**YOUR INSTRUCTIONS**
Using the data below, return word for word every line from the one holding "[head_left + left" down to the one holding "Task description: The". Leave pictures out.

------------------------------

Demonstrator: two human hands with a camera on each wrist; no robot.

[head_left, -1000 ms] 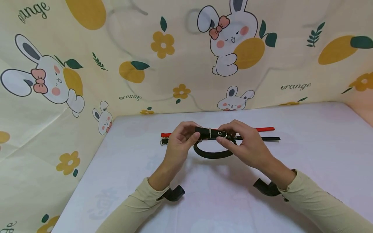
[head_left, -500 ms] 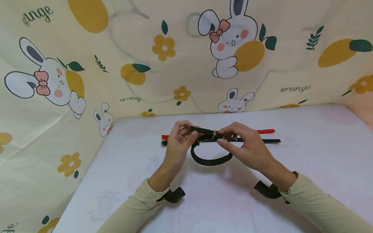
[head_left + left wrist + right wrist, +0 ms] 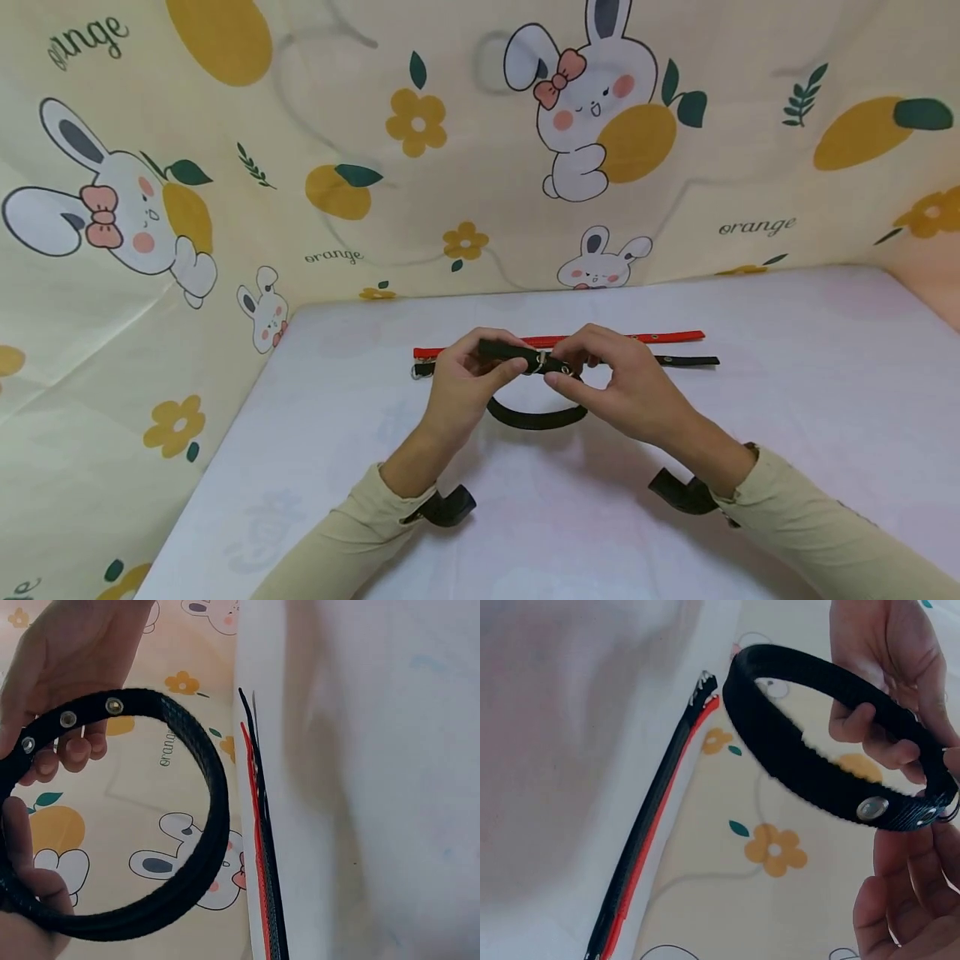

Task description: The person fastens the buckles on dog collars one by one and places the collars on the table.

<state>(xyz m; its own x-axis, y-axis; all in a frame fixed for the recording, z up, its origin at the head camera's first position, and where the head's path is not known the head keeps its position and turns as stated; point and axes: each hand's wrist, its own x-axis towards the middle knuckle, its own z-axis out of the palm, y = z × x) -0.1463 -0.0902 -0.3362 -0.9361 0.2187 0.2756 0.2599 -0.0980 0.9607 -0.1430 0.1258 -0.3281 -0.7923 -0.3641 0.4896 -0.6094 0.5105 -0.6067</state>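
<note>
A black collar, bent into a closed loop, is held above the table between both hands. My left hand pinches its overlapping strap end, thumb in front and fingers behind. At the other side my right hand pinches the collar near the metal keeper and an eyelet. Metal eyelets line the band in the left wrist view. From the right wrist view, the collar shows its broad woven side with a round metal eyelet. The buckle is mostly hidden by the fingers.
Behind the hands, a red strap and a black strap lie side by side on the white table. Metal fittings sit at their left ends. A patterned cloth rises behind the table and along its left side.
The collar's strap end swung up at the left, then came down under the left thumb. My left hand moved right along the strap, and the hands are now closer together.
</note>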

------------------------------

**TASK OUTPUT**
[head_left + left wrist + right wrist, +0 ms] 

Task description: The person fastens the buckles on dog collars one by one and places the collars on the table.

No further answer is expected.